### Work required
All lines in the material with the string "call" should be listed.
[Source data]
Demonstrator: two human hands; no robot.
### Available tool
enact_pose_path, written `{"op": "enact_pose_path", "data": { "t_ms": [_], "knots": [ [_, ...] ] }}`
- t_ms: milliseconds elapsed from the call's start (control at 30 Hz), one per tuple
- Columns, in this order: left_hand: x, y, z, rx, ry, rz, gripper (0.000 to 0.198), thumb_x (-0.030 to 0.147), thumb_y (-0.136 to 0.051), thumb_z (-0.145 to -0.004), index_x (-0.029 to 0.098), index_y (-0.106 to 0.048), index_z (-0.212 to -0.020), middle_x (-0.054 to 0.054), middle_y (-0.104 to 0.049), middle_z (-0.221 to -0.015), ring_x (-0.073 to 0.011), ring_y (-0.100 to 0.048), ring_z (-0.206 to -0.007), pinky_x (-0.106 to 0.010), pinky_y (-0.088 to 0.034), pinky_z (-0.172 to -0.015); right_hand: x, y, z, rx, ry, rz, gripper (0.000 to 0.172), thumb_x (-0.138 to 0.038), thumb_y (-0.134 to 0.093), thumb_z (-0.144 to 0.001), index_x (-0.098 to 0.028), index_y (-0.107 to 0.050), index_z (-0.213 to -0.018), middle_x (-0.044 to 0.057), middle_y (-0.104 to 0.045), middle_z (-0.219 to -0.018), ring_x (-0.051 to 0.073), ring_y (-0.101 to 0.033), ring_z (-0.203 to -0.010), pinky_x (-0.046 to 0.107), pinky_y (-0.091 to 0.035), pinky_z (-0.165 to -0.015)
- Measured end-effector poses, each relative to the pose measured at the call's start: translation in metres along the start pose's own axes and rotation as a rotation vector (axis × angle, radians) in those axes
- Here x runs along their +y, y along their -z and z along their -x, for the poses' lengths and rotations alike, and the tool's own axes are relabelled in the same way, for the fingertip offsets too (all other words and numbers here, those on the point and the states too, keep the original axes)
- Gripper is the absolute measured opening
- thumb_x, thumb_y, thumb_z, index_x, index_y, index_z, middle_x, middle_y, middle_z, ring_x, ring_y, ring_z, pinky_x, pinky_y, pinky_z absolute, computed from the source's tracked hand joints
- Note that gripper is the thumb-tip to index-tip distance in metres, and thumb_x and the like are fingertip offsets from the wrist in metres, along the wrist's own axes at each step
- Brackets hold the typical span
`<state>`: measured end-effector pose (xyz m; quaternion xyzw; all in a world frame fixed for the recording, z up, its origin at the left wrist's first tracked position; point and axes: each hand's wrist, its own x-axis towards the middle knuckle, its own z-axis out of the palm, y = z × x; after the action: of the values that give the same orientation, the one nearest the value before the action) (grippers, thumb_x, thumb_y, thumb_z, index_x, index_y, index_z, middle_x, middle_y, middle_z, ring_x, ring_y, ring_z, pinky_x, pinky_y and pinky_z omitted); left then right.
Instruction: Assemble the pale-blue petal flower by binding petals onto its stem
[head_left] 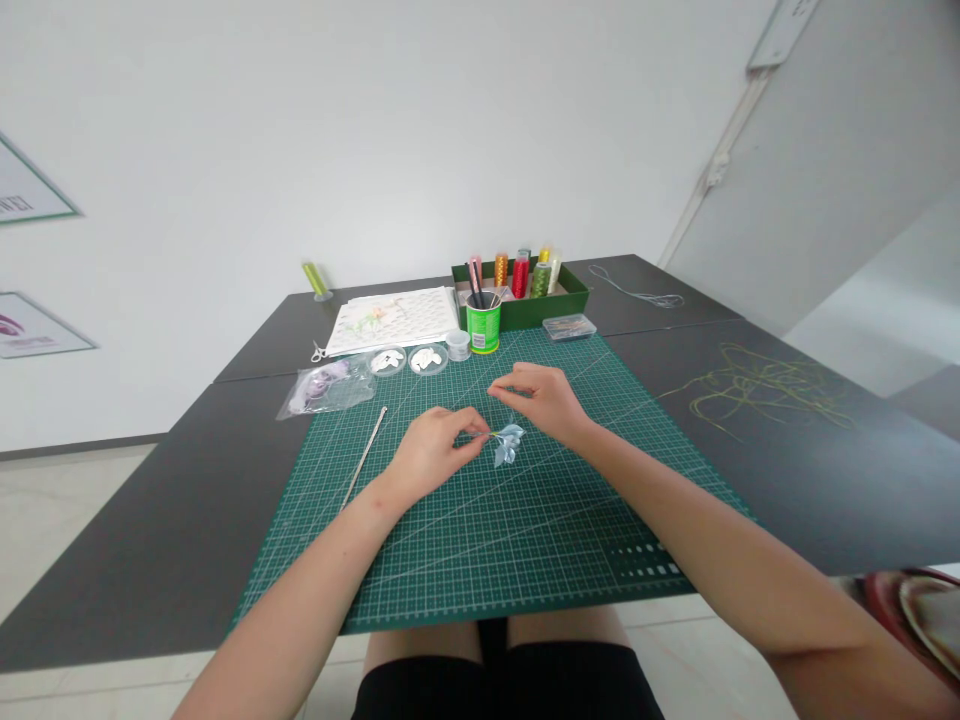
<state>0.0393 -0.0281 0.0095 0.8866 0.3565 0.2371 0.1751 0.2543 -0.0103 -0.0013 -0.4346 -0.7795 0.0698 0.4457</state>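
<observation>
- The person's left hand (439, 448) pinches the thin stem of a pale blue artificial flower (509, 445) between thumb and fingers.
- The flower is above the middle of the green cutting mat (555, 550), its petals pointing away from the left fingertips.
- The right hand (541, 395) is just beyond the flower, thumb and fingertips drawn close; whether they grip anything cannot be told.
- A slim metal tool (364, 456) lies on the mat beside the left forearm.
- Two round dishes (427, 360) of white pieces stand near a bright green can (484, 325).
- Behind the can, a dark green box (570, 302) holds thread spools (520, 276).
</observation>
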Motion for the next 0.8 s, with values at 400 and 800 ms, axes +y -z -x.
{"op": "enact_pose_path", "data": {
  "t_ms": [400,800],
  "knots": [
    [0.002,0.005,-0.001,0.197,0.173,0.260,0.008,0.030,-0.057,-0.093,0.024,-0.061,-0.095,0.003,-0.078,-0.088,-0.0167,-0.072,-0.080,-0.028,-0.050,-0.077,0.017,-0.011,0.000,-0.182,-0.257,-0.272,0.019,-0.028,-0.064,-0.083,-0.016,-0.077,-0.078,0.001,-0.065,-0.069,0.012,-0.054,-0.062,0.024,-0.037,-0.060],
    [-0.012,0.011,-0.007,0.411,0.456,0.340,0.018,0.040,-0.057,-0.091,0.022,-0.060,-0.094,0.003,-0.078,-0.080,-0.0094,-0.039,-0.038,-0.022,-0.031,-0.046,-0.010,-0.009,0.006,-0.208,0.023,-0.084,0.020,-0.021,-0.059,-0.092,-0.017,-0.073,-0.078,-0.003,-0.052,-0.061,0.010,-0.050,-0.059,0.022,-0.035,-0.060]
  ]
}}
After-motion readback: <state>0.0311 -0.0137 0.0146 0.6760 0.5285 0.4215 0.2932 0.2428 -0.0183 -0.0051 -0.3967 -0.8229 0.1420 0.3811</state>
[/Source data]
### Solution for this task
- t_ms: milliseconds elapsed from the call's start (control at 30 Hz), one per tuple
- Measured end-effector poses, each relative to the pose measured at the call's start: translation in metres along the start pose's own axes and rotation as a rotation vector (axis × angle, radians) in those axes

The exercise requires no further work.